Exercise directions | Exact repetition of a range: find the line containing "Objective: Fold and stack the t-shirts" and the line containing "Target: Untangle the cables" in the material below, then repeat both and all lines between them, leaving pictures out.

- - - -

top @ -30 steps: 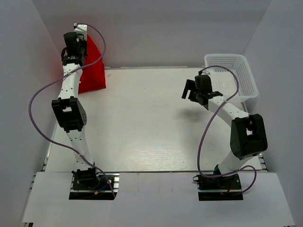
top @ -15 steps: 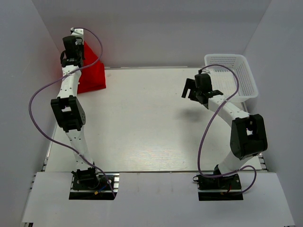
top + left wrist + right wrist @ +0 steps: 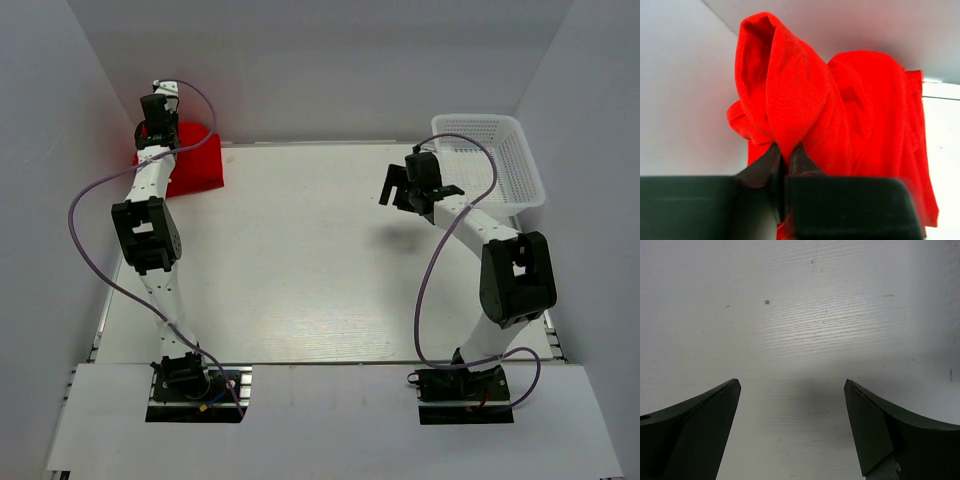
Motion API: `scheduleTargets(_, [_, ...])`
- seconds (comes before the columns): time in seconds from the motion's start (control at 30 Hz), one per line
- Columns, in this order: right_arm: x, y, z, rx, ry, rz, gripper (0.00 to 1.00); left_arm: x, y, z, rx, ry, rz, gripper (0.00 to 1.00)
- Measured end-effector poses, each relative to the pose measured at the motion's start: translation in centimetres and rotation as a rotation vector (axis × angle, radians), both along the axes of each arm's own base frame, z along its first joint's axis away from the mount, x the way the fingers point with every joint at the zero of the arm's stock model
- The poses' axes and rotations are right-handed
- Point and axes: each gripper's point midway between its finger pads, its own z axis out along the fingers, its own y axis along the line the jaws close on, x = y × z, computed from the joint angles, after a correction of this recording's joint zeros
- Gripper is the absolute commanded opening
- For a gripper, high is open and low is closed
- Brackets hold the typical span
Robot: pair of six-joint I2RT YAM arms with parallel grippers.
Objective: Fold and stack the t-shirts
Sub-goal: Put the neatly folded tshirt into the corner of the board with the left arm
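Far-left corner: left gripper (image 3: 785, 152) is pinched tight on a fold of the bunched red t-shirt (image 3: 840, 105). Right gripper (image 3: 792, 390), spread wide and empty, hovers well apart by the basket (image 3: 500, 150), so the left arm is nearer.

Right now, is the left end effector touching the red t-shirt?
Touching. The left wrist view shows the left end effector closed on a fold of the red t-shirt, with no gap.

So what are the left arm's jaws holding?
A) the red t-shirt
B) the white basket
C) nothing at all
A: in the left wrist view the left jaws are pinched shut on a fold of the red t-shirt.
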Motion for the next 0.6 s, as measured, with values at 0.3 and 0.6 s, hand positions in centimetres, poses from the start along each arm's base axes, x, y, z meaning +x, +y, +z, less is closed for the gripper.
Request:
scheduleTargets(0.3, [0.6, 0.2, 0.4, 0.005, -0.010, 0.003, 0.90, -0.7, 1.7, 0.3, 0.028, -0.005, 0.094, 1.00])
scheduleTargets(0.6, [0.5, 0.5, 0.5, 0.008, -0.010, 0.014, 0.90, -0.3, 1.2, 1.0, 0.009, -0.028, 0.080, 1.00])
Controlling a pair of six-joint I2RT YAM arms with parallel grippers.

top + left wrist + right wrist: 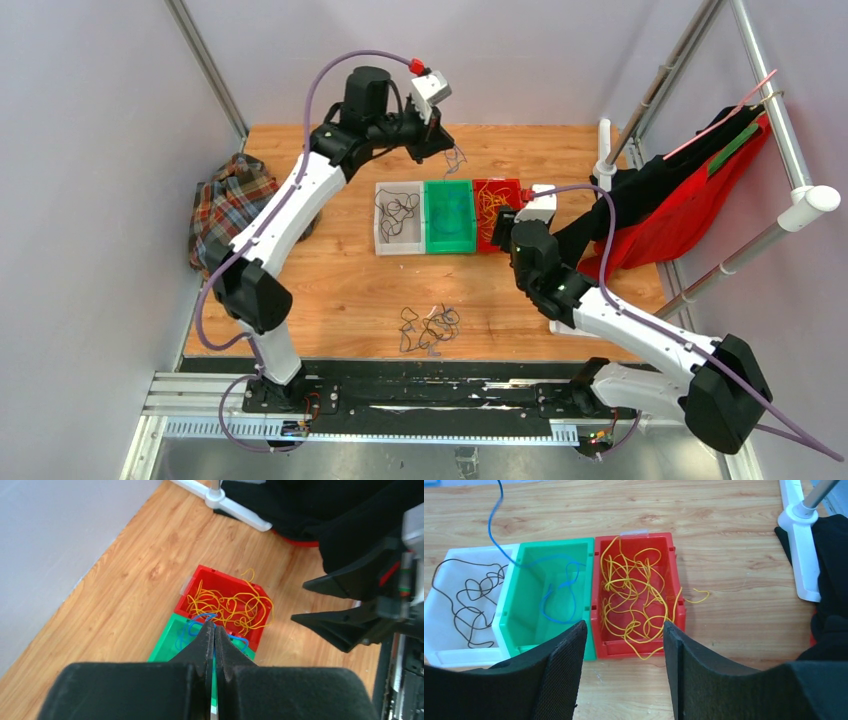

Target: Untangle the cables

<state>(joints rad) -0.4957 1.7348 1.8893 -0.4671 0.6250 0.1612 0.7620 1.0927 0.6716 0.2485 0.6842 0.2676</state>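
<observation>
Wood table [330, 280] under me carried three bins in a row: white bin [454, 656] with black cables [474, 600], green bin [531, 575] with blue, red bin [659, 539] with yellow cables [634, 595]. My left gripper [214, 630] hung above the far side of the row, fingers pressed together on a blue cable [565, 583] whose lower end lay coiled in the green bin. My right gripper [624, 630] hovered spread and empty on the near side, over the seam between green and red.

As I judged it, the job was to lay that blue strand down cleanly. From my right wrist it rose past the corner where white met green, so I needed to bring the left gripper over the middle of green, lower it until the slack piled inside, and only then part the fingers. Letting go high risked the tail draping into a neighbour. A small tangle [430, 327] lay near the front edge, well apart from the bins.
</observation>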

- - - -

Task result |
Objective: Fold and stack the t-shirts
Sub-goal: Put the neatly folded tshirt into the corner of the board with the left arm
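Far-left corner: left gripper (image 3: 785, 152) is pinched tight on a fold of the bunched red t-shirt (image 3: 840, 105). Right gripper (image 3: 792, 390), spread wide and empty, hovers well apart by the basket (image 3: 500, 150), so the left arm is nearer.

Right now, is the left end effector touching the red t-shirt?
Touching. The left wrist view shows the left end effector closed on a fold of the red t-shirt, with no gap.

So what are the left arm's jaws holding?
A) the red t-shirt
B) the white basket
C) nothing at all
A: in the left wrist view the left jaws are pinched shut on a fold of the red t-shirt.
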Motion for the next 0.6 s, as measured, with values at 0.3 and 0.6 s, hand positions in centimetres, poses from the start along each arm's base axes, x, y, z meaning +x, +y, +z, less is closed for the gripper.
Request:
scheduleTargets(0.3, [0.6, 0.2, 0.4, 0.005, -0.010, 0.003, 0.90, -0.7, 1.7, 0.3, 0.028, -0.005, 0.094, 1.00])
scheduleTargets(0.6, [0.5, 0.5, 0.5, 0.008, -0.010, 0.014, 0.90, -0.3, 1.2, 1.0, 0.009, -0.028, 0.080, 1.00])
Controlling a pair of six-joint I2RT YAM arms with parallel grippers.

top + left wrist + right wrist: 

Target: Untangle the cables

The response to the exercise is now complete.